INSTRUCTIONS FOR THE TASK:
Search the records below for the word "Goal". Copy each line where it occurs.

INFORMATION PROVIDED:
=== Begin Enclosure ===

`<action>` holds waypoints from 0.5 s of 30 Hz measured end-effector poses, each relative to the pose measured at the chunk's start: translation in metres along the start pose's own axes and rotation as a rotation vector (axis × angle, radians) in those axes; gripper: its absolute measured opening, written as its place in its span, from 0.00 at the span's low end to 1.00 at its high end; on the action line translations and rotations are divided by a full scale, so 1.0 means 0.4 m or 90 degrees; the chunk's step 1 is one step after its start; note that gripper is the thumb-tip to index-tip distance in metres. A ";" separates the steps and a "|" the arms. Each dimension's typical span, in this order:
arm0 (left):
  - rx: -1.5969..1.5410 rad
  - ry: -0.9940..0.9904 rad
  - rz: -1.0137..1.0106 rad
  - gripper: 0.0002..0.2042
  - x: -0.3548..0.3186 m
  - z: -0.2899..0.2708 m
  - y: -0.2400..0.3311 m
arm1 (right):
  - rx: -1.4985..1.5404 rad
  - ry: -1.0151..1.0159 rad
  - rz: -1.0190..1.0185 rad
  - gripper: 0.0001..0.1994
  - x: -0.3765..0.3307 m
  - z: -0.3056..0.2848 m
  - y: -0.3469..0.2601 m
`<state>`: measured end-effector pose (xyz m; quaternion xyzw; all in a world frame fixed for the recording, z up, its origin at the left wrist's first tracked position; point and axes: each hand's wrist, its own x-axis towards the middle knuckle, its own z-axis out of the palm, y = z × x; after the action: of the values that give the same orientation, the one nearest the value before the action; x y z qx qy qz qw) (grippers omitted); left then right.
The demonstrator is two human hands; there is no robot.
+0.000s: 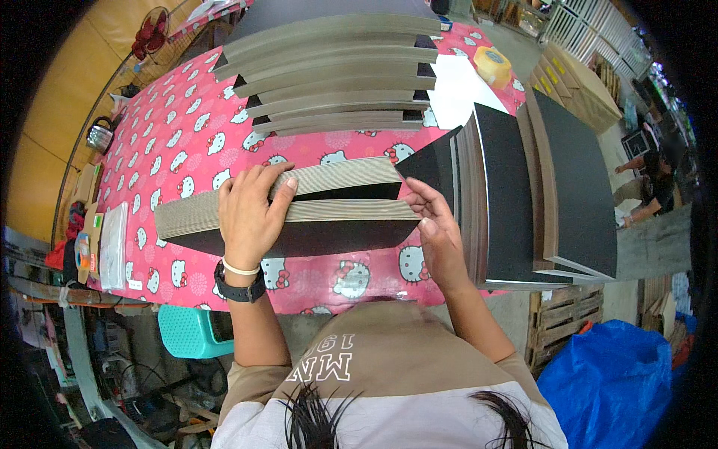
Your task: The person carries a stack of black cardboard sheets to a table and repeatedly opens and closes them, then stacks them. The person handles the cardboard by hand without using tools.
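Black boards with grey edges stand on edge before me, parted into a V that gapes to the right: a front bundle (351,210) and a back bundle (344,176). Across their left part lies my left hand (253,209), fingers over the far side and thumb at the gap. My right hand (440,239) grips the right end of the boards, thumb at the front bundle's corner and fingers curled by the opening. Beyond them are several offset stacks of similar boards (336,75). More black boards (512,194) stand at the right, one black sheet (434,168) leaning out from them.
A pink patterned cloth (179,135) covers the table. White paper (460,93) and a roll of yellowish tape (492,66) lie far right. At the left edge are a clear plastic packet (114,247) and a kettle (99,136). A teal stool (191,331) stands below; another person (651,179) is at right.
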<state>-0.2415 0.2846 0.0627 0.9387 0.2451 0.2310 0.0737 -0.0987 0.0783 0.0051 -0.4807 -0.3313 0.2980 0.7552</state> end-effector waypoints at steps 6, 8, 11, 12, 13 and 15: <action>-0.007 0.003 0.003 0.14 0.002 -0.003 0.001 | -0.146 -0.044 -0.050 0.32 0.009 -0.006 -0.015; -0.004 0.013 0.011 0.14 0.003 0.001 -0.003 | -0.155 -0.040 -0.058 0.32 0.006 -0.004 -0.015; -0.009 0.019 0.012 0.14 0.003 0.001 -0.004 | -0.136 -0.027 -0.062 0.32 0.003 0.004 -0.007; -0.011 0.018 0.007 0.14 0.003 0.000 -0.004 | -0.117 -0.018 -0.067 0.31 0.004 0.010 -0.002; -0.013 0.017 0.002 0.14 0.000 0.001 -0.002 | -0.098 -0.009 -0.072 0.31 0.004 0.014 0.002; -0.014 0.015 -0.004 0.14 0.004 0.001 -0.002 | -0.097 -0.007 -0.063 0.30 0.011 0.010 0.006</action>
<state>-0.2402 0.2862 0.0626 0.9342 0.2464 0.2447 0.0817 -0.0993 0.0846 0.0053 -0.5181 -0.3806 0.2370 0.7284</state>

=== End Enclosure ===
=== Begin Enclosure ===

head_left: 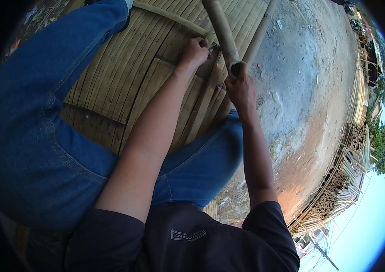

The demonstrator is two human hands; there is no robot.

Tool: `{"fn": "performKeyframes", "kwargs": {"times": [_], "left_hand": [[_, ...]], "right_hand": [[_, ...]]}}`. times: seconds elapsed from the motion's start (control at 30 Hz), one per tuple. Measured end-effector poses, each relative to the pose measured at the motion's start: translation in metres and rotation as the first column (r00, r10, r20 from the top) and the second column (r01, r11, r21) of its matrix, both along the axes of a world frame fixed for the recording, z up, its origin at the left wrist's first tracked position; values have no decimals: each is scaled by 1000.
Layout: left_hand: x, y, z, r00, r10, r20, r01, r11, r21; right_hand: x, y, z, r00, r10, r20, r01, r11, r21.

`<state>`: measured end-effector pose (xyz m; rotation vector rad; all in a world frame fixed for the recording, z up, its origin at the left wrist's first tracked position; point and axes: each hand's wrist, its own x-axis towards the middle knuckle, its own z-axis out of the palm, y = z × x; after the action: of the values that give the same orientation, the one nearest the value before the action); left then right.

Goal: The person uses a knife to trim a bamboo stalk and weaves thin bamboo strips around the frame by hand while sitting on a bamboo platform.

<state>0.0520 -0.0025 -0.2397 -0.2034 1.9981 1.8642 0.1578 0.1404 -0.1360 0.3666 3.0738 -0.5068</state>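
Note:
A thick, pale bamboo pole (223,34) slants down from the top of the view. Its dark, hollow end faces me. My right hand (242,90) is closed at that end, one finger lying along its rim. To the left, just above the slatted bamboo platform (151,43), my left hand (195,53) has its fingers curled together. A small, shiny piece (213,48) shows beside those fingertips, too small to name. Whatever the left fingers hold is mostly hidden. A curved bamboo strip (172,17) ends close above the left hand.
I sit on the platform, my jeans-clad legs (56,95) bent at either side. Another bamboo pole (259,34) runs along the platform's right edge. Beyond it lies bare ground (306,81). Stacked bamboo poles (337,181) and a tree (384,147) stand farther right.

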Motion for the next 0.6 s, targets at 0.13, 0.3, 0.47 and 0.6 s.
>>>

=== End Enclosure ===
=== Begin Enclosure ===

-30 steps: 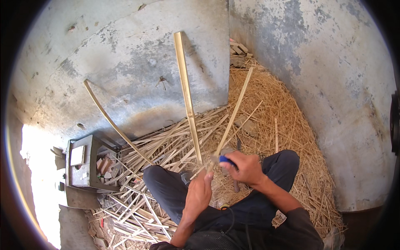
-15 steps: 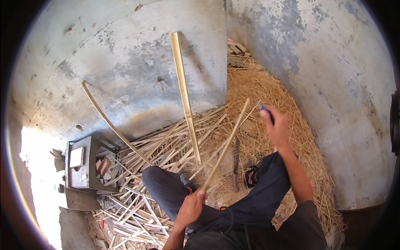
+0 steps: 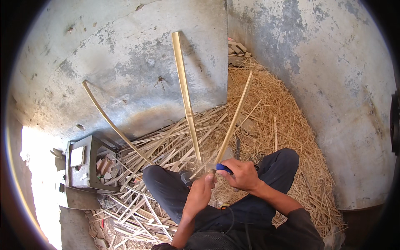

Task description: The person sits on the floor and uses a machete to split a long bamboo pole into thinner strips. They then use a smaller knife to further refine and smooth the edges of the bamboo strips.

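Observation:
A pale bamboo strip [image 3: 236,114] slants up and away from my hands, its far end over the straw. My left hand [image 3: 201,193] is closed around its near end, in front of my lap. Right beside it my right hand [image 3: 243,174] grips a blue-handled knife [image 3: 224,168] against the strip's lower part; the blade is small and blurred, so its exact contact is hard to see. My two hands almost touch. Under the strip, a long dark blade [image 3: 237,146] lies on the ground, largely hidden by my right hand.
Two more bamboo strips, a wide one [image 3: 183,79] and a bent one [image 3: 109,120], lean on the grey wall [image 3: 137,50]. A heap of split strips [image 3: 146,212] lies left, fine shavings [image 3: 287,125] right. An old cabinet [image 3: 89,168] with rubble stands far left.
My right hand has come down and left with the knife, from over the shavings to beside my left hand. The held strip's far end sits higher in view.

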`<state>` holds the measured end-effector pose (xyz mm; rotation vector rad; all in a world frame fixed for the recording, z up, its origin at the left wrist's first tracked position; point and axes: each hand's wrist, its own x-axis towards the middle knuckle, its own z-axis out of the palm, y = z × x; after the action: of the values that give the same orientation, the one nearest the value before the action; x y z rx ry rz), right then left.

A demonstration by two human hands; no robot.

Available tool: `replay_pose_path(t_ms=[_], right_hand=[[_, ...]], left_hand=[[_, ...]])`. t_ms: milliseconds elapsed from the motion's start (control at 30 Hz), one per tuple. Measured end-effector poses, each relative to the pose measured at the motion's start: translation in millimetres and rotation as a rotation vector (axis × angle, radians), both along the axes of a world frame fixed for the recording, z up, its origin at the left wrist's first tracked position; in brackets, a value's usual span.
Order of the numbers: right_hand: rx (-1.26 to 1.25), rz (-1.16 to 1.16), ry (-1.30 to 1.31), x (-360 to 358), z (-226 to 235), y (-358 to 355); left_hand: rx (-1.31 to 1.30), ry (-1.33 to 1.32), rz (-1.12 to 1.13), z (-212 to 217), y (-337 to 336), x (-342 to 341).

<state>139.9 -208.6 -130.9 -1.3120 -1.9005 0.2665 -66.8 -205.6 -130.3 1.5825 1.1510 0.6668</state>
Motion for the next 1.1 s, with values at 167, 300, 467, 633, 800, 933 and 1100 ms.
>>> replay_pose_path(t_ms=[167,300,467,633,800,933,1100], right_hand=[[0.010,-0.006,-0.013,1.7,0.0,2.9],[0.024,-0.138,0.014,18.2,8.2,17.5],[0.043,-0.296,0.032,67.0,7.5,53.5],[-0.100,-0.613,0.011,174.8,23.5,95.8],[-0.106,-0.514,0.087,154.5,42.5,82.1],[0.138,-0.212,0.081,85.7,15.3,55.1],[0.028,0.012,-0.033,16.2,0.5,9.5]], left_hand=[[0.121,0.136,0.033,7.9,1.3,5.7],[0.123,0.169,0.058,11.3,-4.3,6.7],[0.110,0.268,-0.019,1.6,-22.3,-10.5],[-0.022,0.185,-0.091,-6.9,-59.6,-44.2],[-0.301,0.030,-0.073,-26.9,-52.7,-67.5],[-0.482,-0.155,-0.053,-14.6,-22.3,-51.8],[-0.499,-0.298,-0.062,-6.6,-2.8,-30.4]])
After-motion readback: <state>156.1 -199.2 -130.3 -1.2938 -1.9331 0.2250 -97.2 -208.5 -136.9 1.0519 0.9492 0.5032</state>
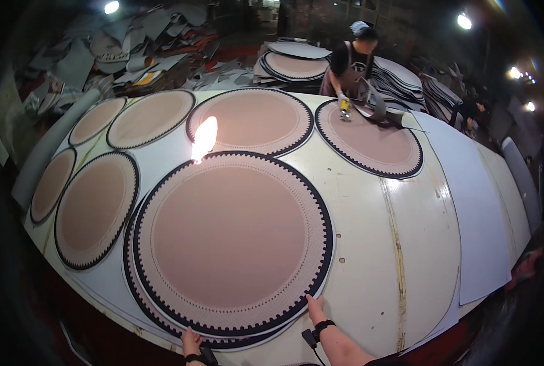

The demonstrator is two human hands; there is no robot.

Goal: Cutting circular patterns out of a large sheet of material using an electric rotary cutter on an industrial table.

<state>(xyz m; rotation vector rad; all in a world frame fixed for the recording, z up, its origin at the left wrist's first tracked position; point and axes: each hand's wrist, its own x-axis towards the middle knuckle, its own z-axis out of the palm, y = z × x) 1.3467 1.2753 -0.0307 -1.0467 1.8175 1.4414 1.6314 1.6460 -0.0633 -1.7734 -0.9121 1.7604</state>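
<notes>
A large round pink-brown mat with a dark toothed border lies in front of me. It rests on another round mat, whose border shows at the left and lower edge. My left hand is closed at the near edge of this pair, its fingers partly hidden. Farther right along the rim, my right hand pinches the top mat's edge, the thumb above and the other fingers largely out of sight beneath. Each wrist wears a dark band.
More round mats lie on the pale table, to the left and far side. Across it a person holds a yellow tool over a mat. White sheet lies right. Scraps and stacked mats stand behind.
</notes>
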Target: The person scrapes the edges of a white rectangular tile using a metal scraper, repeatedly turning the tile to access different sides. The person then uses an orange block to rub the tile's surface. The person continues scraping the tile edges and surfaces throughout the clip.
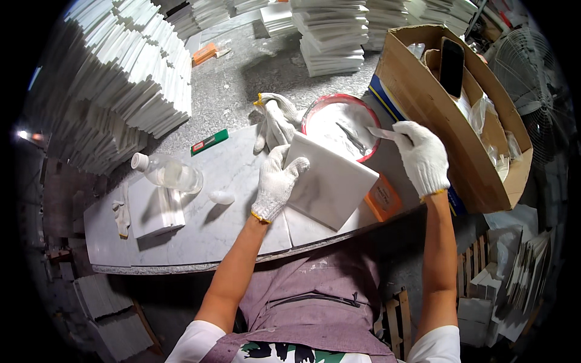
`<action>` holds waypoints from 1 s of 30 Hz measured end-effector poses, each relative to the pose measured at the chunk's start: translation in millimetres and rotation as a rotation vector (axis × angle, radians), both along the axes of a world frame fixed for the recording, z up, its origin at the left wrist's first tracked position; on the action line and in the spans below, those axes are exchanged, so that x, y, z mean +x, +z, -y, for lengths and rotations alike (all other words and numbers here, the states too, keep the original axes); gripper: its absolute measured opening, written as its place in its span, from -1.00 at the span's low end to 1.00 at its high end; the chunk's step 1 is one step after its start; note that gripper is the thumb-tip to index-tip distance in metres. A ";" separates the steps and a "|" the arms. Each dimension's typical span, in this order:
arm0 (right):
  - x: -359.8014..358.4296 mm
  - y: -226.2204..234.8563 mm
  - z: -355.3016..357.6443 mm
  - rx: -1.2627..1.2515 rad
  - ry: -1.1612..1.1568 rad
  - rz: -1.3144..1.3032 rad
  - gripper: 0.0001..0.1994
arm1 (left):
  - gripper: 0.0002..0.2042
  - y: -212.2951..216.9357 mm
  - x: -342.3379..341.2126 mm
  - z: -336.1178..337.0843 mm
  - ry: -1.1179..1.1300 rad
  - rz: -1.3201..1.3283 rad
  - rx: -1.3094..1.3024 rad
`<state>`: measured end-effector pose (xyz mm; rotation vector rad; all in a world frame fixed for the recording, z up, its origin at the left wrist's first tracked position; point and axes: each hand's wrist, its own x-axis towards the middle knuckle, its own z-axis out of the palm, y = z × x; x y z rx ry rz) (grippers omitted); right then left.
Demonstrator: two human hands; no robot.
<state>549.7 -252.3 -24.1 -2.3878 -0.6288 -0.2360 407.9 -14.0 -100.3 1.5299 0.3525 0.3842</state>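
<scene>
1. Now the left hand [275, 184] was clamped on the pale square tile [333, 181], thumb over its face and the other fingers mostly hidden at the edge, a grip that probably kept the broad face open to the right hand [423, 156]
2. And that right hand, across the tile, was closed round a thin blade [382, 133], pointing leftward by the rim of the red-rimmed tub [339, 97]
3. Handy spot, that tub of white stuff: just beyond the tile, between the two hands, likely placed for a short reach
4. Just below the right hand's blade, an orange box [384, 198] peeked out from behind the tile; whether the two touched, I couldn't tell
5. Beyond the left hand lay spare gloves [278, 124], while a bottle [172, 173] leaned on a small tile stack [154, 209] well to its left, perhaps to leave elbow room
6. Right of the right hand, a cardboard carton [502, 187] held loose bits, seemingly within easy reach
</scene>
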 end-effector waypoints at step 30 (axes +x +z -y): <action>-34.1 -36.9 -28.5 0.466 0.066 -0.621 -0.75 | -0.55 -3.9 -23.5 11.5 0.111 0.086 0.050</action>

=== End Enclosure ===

YOUR SOLUTION:
Goal: The person uses a knife to trim a bamboo stalk and weaves thin bamboo strips around the frame by hand while sitting on a bamboo platform.
Goal: Cutting circular patterns out of a large sheet of material using an electric rotary cutter on an industrial table.

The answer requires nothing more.